Keywords: Oral biopsy, oral cancers, oral mucosa, tumors


How to cite this article:
Bataineh AB, Hammad HM, Darweesh IA. Attitude toward oral biopsy among general dental practitioners: Awareness and practice. J Orofac Sci 2015;7:19-26

How to cite this URL:
Bataineh AB, Hammad HM, Darweesh IA. Attitude toward oral biopsy among general dental practitioners: Awareness and practice. J Orofac Sci [serial online] 2015 [cited 2019 Oct 22];7:19-26. Available from: http://www.jofs.in/text.asp?2015/7/1/19/157368


  Introduction Top


Awareness, clinical findings and the experience of the dentist will usually form the basis of a successful judgment and diagnosis. [1] In some cases, in order to reach accurate diagnosis, certain and reliable tests could be done to confirm or exclude some diseases. [2] The effort to put dentists in the twenty-first century on a more scientific plan urges us to be "physicians" of the oral cavity. [3] Inaccurate diagnosis, or failure to diagnose oral disease, may have profound implications for both the patient and the clinician. [4] A wide array of procedures and techniques are available to assist in the diagnosis of oral disease. [5] The clinical and radiographic examinations may provide sufficient information for the diagnosis of certain entities. [6] However, lesions of the oral cavity, and especially those affecting mucous membranes, may present bizarre clinical and histopathological patterns. This is essentially true because of the salivary environment, and the complex organization of the various oral membranes. [5] The correlation of the clinical findings with the histopathological observations is useful, if not fundamental, for diagnosing certain oral lesions. [7]

The treatment decisions based on a definitive pathologic diagnosis, the biopsy is the most dependable technique that can establish the accurate diagnosis of a clinical lesion. [8],[9],[10],[11],[12]

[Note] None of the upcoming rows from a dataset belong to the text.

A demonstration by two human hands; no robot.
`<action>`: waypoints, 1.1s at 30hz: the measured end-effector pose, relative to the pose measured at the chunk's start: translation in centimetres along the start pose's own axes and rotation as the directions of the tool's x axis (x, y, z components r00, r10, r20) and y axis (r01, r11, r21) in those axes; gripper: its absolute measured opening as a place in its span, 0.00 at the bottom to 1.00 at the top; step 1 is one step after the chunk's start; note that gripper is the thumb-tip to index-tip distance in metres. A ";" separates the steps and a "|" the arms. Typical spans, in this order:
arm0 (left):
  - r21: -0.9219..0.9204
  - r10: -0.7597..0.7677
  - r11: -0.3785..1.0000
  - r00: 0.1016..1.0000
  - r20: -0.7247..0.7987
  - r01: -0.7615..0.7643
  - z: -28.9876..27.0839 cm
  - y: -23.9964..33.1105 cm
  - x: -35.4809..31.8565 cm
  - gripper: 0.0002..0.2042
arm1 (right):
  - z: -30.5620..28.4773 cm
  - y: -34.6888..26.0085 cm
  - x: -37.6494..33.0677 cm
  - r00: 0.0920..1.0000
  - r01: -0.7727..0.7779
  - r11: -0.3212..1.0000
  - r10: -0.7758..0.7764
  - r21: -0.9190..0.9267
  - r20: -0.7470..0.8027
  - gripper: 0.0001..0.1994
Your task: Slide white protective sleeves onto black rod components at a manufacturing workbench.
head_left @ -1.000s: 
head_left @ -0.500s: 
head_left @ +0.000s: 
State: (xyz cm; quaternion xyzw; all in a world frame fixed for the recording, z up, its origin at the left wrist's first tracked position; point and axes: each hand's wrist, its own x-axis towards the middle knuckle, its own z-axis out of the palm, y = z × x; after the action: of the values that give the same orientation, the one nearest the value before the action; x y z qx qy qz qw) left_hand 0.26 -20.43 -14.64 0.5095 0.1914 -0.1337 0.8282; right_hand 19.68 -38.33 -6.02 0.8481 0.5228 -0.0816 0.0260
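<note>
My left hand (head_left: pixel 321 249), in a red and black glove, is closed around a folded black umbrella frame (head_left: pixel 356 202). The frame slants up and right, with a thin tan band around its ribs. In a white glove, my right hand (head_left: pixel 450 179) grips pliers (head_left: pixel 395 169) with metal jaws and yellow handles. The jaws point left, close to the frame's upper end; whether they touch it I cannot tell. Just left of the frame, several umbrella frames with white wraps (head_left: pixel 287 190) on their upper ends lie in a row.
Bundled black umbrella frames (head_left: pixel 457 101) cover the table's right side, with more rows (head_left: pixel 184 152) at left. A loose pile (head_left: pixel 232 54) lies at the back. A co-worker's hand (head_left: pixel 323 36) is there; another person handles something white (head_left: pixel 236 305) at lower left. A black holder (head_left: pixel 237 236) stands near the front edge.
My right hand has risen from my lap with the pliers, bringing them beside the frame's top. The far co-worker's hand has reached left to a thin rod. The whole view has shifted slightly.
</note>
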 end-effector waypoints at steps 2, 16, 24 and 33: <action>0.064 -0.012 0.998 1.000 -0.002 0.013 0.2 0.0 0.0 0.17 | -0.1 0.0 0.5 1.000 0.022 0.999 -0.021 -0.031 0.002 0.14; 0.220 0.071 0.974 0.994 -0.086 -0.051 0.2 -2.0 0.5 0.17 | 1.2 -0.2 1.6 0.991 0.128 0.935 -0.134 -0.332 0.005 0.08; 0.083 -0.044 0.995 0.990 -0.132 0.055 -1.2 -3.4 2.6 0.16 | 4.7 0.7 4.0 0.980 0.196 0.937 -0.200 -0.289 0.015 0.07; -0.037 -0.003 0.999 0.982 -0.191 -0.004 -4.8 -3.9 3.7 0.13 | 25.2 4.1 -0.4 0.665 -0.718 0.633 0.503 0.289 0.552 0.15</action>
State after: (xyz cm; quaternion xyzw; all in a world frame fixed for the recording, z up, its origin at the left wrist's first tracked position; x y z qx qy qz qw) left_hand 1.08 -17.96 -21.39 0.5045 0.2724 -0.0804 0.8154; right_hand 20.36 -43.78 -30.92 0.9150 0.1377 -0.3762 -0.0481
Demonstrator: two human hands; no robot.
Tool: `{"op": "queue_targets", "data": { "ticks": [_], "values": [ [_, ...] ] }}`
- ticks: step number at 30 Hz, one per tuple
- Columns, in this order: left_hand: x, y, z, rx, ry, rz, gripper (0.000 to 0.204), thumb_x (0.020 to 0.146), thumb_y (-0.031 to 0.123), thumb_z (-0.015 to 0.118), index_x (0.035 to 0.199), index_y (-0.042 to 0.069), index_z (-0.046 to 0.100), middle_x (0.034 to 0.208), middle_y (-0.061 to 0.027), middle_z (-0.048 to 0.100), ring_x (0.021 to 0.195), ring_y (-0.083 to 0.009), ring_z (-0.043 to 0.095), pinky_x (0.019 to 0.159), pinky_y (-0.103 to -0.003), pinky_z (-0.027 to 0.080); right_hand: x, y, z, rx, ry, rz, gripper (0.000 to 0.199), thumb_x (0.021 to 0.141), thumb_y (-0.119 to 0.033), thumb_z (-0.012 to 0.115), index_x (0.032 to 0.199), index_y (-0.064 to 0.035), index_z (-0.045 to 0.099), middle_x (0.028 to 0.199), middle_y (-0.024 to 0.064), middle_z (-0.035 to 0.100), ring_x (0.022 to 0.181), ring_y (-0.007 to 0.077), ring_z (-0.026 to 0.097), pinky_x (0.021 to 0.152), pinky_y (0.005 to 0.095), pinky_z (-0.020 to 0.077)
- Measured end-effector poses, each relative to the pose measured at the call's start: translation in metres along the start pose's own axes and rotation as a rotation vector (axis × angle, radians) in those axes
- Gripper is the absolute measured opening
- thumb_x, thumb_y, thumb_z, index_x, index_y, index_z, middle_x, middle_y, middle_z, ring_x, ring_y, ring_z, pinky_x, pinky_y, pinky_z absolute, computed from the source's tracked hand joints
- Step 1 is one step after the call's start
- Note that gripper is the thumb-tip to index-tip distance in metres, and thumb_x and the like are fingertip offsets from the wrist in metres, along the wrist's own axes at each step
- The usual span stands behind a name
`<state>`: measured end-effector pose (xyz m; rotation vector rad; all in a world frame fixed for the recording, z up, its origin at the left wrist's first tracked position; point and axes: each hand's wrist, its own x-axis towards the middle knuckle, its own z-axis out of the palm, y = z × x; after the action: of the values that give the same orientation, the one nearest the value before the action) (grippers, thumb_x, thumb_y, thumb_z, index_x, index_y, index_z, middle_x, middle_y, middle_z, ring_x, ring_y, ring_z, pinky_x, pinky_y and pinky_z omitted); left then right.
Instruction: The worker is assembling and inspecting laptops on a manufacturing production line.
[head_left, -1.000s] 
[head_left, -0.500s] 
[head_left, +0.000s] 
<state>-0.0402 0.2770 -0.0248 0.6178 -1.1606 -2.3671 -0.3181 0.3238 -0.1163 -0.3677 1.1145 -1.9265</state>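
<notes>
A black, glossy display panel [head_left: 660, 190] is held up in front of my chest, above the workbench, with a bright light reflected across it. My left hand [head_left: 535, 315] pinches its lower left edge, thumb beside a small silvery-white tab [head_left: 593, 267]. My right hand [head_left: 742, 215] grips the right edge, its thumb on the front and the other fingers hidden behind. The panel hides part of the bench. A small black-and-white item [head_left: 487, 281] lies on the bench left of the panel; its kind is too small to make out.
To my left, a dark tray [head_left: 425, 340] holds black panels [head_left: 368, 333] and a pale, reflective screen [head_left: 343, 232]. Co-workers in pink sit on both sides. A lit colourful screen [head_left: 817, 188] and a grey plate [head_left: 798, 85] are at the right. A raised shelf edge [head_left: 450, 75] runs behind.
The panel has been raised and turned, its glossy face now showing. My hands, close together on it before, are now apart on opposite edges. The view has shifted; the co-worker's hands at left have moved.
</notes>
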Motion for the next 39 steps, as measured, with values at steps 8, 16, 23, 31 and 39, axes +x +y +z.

In a study [13] to determine the overall accuracy of clinical diagnosis made by general dental practitioners (GDPs), and compare their diagnostic ability with other dental specialties; they reviewed the biopsy reports of 976 specimens and compared the presumptive clinical diagnosis made by the practitioner with the final histopathological diagnosis on each specimen. It was found that 57% of the clinical diagnoses made by the submitting dentists were incorrect. General dentists misdiagnosed lesions 45.9%, oral and maxillofacial surgeons 42.8%, endodontists 42.2%, and periodontists 41.2% of the time. In addition, the concordance between the clinical diagnosis and the definitive histopathological diagnosis achieved by GDPs and by specialists in New Zealand from 2002 to 2006 was evaluated, [14] they found that the vast majority 62.9% of the referrals related to biopsies was performed in the nonattached oral mucosa.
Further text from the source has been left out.